Stocks and corporate debt got beat up pretty good on Friday as the VIX surged 54%, the second-highest day-over-day move since the February 2018 “Volmageddon” event. Treasury yields gyrated as the 10-year saw a range of approximately 20 basis points for the week.
- Last week the S&P 500 dropped 2.2% with most of the drop on Friday. The average daily move was 0.75%.
- The NASDAQ fell 3.5%. The average daily move for the week was 1.1%.
- The 2-year Treasury yield declined 1 basis point for the week closing .50% on Friday. However, volatility was extreme as the note hit a yield of .64% on Wednesday, a new year-to-date high. Year-to-date high yield .64%, low yield .10%.
- The 10-year Treasury yield fell 7 basis points for the week, closing at 1.48% Friday.
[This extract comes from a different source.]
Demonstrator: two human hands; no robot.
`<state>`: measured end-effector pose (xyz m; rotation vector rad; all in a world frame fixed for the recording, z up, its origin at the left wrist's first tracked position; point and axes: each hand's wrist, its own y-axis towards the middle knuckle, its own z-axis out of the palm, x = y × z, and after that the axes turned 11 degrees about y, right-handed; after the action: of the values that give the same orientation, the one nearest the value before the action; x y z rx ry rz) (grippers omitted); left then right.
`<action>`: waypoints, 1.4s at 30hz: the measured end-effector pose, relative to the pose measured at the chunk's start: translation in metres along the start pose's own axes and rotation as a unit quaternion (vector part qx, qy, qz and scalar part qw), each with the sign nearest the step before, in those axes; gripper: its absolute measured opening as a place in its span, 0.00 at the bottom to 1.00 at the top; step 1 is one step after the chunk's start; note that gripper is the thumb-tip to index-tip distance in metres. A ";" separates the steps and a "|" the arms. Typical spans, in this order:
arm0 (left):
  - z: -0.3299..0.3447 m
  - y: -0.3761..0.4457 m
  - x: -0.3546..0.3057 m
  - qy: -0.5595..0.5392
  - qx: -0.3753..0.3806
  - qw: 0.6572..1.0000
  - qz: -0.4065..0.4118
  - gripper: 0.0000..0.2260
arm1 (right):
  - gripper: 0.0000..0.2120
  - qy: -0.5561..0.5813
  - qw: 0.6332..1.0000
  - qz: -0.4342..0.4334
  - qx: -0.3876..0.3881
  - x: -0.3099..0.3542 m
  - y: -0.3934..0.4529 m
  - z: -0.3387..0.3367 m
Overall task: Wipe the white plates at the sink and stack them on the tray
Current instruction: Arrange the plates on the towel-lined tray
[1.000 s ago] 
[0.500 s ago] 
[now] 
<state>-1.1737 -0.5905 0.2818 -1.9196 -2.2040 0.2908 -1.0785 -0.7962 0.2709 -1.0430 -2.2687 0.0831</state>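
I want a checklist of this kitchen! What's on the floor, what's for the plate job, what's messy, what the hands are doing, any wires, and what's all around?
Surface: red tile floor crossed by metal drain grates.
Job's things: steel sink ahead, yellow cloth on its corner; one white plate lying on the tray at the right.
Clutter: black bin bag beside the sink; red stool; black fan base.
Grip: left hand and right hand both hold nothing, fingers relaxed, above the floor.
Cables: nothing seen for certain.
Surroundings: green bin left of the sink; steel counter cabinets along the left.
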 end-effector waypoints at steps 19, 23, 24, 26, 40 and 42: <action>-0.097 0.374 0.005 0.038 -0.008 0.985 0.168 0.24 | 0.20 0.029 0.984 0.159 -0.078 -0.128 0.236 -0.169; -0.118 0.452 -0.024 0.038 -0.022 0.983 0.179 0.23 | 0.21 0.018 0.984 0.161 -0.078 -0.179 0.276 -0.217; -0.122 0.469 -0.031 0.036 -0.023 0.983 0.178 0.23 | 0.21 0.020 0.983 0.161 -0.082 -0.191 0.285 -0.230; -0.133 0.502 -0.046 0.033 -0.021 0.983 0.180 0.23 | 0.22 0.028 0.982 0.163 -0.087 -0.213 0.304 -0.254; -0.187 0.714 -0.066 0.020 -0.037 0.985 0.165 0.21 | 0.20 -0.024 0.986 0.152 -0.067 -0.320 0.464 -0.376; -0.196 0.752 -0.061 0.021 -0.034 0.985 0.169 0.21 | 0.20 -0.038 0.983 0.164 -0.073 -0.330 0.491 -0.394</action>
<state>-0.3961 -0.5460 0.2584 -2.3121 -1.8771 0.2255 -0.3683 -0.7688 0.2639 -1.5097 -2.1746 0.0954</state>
Volatility was extreme as the note got to a yield of 1.67% on Tuesday. Year-to-date high yield 1.74%, low yield .91%.
- The VIX Index surged 60% for the week, closing at 28.62 Friday. The 54% on Friday was the second largest of all time, the largest being “Volmegeddon” February 5, 2018. Year-to-date high 37.21 and low 15.07.
- The MOVE Index increased 22% for the week, closing at 89.45 on Friday setting a new year-to-date high. Year-to-date high 89.45 and low 42.53.
- 5-year Investment Grade Corporates (as measured by Markit CDX) widened 5 basis points for the week closing at 57 basis points Friday. High spread year-to-date 58.07 and low of 46.56.
- High Yield corporate debt (as measured by Markit CDX) widened 27 basis points, closing at 327 basis points on Friday, a new year-to-date high. High spread year to date 327, low 269.
- U.S. Dollar Index closed the week nearly unchanged at 96.09 on Friday. On Wednesday, the index set a new year-to-date high of 96.88. High reading Year-to-date 96.88 low 89.44.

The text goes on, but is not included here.